Eu e os filhos tínhamos acabado de chegar no estacionamento do hospital, pois era a hora da visita. Foi de fato a visita! Tivemos um tempo em que juntos nos abraçamos, choramos e nos despedimo com a calma que se conseguia viver naquele momento. Embora esperássemos a sua partida, não queríamos vivê-la.
Havia ainda a necessidade de dar a notícia ao meu sogro, ele que, há uma semana, tinha perdido a esposa. Eram muitas emoções e sentimentos para gerir ao mesmo tempo e em pouco tempo.
A fé se transforma em resiliência
A fé, neste percurso, transforma-se em resiliência.
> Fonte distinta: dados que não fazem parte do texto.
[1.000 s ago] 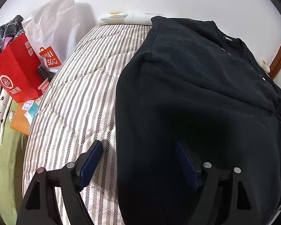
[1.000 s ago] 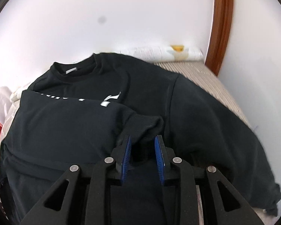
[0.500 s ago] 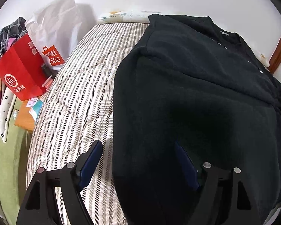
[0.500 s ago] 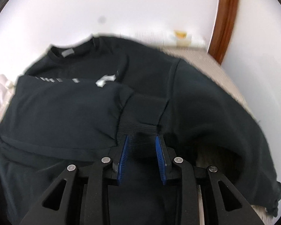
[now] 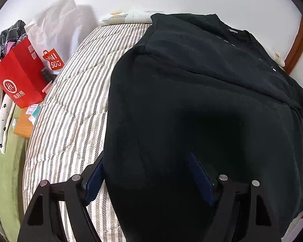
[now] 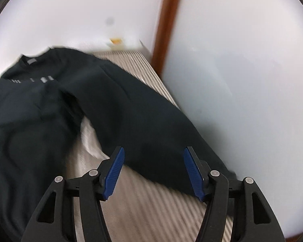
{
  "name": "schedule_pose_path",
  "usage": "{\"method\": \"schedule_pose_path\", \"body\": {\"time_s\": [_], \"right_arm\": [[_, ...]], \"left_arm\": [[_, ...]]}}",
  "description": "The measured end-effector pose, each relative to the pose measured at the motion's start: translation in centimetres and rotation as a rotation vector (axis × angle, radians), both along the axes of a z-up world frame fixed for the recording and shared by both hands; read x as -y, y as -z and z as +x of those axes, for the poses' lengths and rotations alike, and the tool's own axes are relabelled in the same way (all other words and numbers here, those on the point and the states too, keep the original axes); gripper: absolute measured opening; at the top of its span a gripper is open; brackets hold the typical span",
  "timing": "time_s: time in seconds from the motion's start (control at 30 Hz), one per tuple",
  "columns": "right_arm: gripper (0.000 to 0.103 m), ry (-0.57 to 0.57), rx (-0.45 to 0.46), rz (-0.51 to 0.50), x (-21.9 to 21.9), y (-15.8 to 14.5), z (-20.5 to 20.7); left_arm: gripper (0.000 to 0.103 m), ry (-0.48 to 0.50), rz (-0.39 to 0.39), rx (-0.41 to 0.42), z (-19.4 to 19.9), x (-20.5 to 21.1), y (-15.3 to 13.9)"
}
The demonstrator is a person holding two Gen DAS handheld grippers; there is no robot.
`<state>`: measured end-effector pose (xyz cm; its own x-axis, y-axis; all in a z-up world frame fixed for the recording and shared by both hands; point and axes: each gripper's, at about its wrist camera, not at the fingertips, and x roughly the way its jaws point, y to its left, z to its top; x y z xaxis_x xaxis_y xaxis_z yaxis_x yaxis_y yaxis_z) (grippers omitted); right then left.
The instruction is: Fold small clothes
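Observation:
A black sweatshirt [image 5: 202,92] lies on a striped bed [image 5: 74,100], its left sleeve folded across the chest. My left gripper [image 5: 147,165] is open, its jaws straddling the sweatshirt's left edge near the hem. In the right wrist view, which is blurred, the sweatshirt [image 6: 40,111] has its right sleeve [image 6: 143,125] stretched out toward the bed's right edge. My right gripper [image 6: 153,161] is open and empty just above that sleeve's lower part.
A red paper bag [image 5: 20,78] and a white Miniso bag [image 5: 56,40] stand left of the bed, with clothes [image 5: 2,111] beside them. A white wall [image 6: 242,80] and a brown door frame [image 6: 167,20] border the bed's right side. A pillow [image 5: 127,17] lies at the head.
My right gripper let go of the left sleeve's cuff, opened wide and swung right over the right sleeve. My left gripper moved slightly right, closer over the sweatshirt's edge.

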<state>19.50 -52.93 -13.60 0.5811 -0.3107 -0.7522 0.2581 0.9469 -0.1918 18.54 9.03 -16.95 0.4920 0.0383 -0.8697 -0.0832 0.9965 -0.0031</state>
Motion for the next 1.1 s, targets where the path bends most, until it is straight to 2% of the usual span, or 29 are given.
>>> {"method": "schedule_pose_path", "body": {"time_s": [0.17, 0.3, 0.43, 0.5, 0.53, 0.57, 0.6, 0.63, 0.67, 0.7, 0.8, 0.9, 1.1], "right_arm": [[0.061, 0.019, -0.033, 0.008, 2.3, 2.9, -1.9], [0.062, 0.023, -0.064, -0.052, 3.2, 4.6, -1.9], [0.07, 0.039, -0.044, -0.014, 4.5, 5.0, -2.7], [0.069, 0.054, -0.03, 0.029, 5.5, 5.2, -2.4], [0.067, 0.068, -0.023, 0.061, 6.2, 5.4, -2.4], [0.05, 0.073, -0.012, 0.094, 6.7, 5.3, -2.4], [0.039, 0.061, -0.005, 0.123, 7.0, 5.3, -2.1], [0.02, 0.061, -0.005, 0.11, 6.9, 5.1, -1.5], [0.013, 0.066, -0.012, 0.075, 6.8, 5.0, -1.4], [0.012, 0.065, -0.016, 0.051, 6.7, 4.8, -1.1], [0.011, 0.077, 0.021, 0.057, 6.3, 3.1, -0.6], [0.011, 0.049, 0.111, 0.082, 4.6, -0.7, -0.4], [0.01, -0.108, 0.265, 0.13, -4.0, -9.9, 1.7]], "left_arm": [[0.078, 0.002, 0.005, -0.004, -0.3, -0.1, 0.0], [0.078, -0.009, 0.014, 0.0, -0.4, -0.3, -0.1], [0.078, -0.016, 0.009, 0.006, -0.8, -0.7, -0.1], [0.078, -0.025, 0.006, 0.007, -1.0, -1.1, 0.0], [0.078, -0.028, 0.003, 0.005, -1.0, -1.3, 0.0], [0.078, -0.03, -0.003, 0.006, -1.1, -1.4, 0.0], [0.078, -0.03, -0.007, 0.008, -1.2, -1.5, 0.0], [0.078, -0.029, -0.009, 0.011, -1.3, -1.6, -0.1], [0.078, -0.028, -0.01, 0.015, -1.4, -1.8, -0.2], [0.078, -0.028, -0.01, 0.018, -1.5, -1.9, -0.2], [0.078, -0.021, -0.012, 0.012, -1.5, -2.2, -0.2], [0.078, -0.012, 0.004, 0.013, -1.8, -2.5, -0.1], [0.078, 0.005, -0.02, 0.032, -2.5, -3.7, -0.5]]}}
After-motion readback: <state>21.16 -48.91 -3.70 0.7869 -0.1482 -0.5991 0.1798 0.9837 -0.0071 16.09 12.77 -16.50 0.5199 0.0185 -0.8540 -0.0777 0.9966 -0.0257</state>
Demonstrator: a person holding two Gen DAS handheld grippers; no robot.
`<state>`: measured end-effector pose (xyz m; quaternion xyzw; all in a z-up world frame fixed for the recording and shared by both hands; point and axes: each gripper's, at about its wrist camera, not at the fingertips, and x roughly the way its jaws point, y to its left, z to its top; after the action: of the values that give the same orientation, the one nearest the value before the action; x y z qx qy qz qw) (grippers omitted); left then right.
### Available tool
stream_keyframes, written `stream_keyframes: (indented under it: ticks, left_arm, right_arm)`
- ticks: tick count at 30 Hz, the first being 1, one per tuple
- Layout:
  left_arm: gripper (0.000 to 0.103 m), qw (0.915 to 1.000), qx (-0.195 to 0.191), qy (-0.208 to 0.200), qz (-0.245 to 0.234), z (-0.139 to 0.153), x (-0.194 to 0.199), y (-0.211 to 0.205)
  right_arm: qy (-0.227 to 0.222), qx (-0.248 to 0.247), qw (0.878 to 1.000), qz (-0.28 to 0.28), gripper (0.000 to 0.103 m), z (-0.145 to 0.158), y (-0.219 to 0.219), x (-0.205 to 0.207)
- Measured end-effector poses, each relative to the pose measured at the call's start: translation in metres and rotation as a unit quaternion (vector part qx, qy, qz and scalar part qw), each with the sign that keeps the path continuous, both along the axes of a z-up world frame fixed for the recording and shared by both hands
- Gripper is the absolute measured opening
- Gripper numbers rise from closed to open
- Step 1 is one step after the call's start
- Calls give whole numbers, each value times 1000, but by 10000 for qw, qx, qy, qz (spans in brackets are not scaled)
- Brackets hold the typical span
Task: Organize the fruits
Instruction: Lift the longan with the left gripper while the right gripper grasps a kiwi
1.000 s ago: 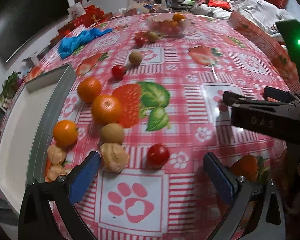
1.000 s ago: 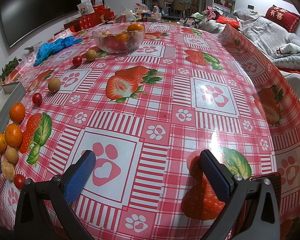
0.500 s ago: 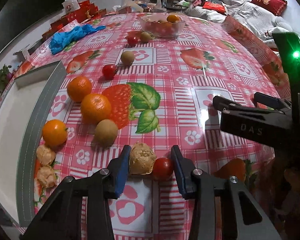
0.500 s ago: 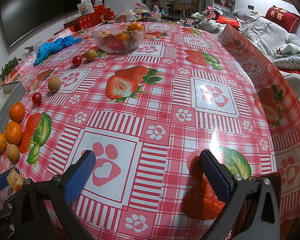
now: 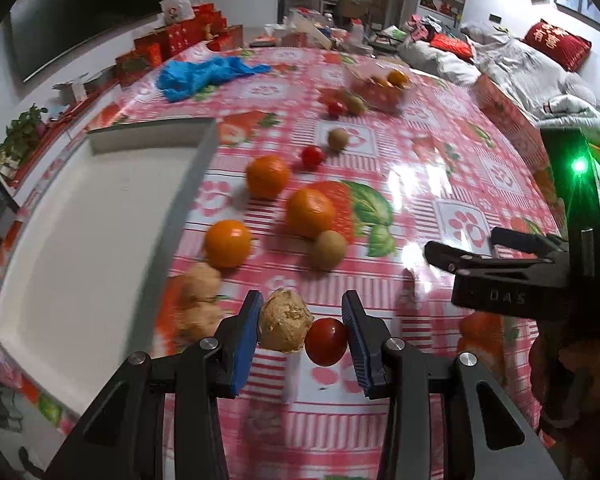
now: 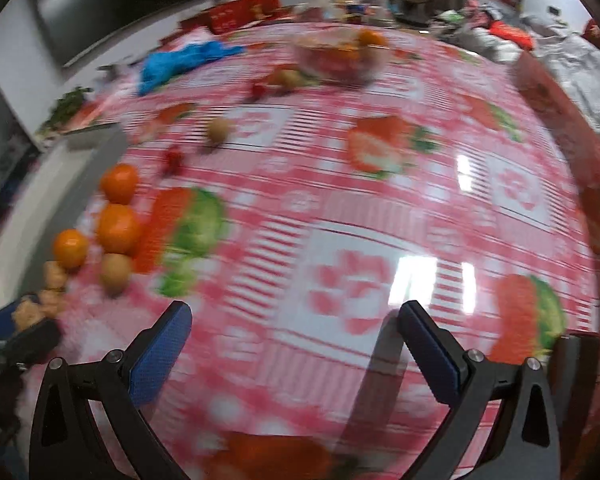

Permite-nos ver a luz mesmo quando a escuridão é densa, permite-nos que essa réstia de luz nos conduza e nos ampare “Não temais, não tenhais medo”. Ajuda-nos a entender que, embora a dor da perda seja duradoura em certa medida, a vida, por ser um dom, um dom de Deus, merece ser vivida em plenitude, especialmente pelos nossos filhos.
Eles são o espelho que reflete o amor que nos foi dado e a promessa de um futuro que, embora diferente, pode ser igualmente belo e significativo.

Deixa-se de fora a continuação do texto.